|
Subject - Telephone Shock???
|
|
r1racer
|
A friend of mine is an electrical engineer and we were talking about electricity...as it is interesting to me, and he tells me that if you are touching a bare home telephone wire (hot) while its ringing that its possible to die or get a severe electrical shock. True???
|
|
Electricman
| I know from first hand expierince that you can get shocked. We had a service call and I found a broken (ring) wire, well as I am splicing it I hear the downstairs phone ring and SWAK I take a pretty good shock.

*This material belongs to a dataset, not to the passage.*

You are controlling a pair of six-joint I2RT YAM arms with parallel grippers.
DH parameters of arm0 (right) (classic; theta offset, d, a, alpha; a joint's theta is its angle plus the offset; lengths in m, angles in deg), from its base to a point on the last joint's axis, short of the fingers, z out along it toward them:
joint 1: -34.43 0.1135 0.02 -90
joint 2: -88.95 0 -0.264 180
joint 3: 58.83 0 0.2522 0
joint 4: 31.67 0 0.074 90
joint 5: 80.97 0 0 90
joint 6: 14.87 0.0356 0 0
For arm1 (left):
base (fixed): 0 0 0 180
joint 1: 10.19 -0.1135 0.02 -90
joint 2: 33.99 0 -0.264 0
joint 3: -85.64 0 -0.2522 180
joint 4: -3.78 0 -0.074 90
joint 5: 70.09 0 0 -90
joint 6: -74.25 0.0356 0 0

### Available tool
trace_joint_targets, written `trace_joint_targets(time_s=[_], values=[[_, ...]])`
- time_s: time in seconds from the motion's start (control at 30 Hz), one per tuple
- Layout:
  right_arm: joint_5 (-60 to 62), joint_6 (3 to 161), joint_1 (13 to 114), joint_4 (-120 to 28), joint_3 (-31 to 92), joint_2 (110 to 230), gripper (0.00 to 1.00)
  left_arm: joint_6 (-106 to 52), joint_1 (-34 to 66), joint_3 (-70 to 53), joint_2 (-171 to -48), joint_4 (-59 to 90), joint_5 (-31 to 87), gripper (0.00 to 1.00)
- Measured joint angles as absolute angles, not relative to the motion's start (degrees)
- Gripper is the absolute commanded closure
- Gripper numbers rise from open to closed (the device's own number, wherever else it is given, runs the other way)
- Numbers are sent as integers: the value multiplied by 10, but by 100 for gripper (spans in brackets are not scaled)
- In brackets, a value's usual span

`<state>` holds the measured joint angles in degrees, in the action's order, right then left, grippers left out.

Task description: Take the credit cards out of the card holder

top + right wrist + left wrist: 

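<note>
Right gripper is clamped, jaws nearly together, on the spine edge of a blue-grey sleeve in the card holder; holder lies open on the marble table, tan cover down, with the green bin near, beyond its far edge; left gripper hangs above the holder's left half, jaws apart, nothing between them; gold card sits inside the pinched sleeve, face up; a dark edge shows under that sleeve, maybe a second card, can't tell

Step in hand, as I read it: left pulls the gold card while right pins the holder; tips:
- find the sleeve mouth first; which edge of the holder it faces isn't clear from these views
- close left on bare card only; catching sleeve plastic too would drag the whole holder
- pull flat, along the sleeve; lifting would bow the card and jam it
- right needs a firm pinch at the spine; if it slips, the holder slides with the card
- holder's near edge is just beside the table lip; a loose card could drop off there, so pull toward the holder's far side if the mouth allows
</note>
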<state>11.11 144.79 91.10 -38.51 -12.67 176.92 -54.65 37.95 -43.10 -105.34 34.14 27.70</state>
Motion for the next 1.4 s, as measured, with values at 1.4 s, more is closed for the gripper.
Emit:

Its my understanding that the voltage can be as high as 90 volts AC. So next time you have a service call like so,take all the phones off the hook that way I believe the tickle will only be around 9 volts DC and there should be no AC ringing voltage delivered.
|
|
r1racer
| WOW!!! I DIDNT BELIEVE HIM. PHONE MANUFACTURERS SHOULD HAVE THAT WRITTEN IN THEIR MANUALS.
|
|
bobo
| its 120v ac, when it rings. 48 volts dc, line votage. dial tone and all
|
|
kbsparky
| Phone circuits operate on 25Hz when ringing, in case anyone is interested.
|
|
lctrc789
| Sure all phone compnay lines have voltage 48 or 118 volts when they ring. Could it kill you D/C voltage lower HZ s it is possible never heard of it but can it shock you OH yea.
|
|
Electricman
| That should be hurts not hertz trust me
|
|
Romex Racer
| It's a square wave, not a sine wave. Square waves seem to hurt more.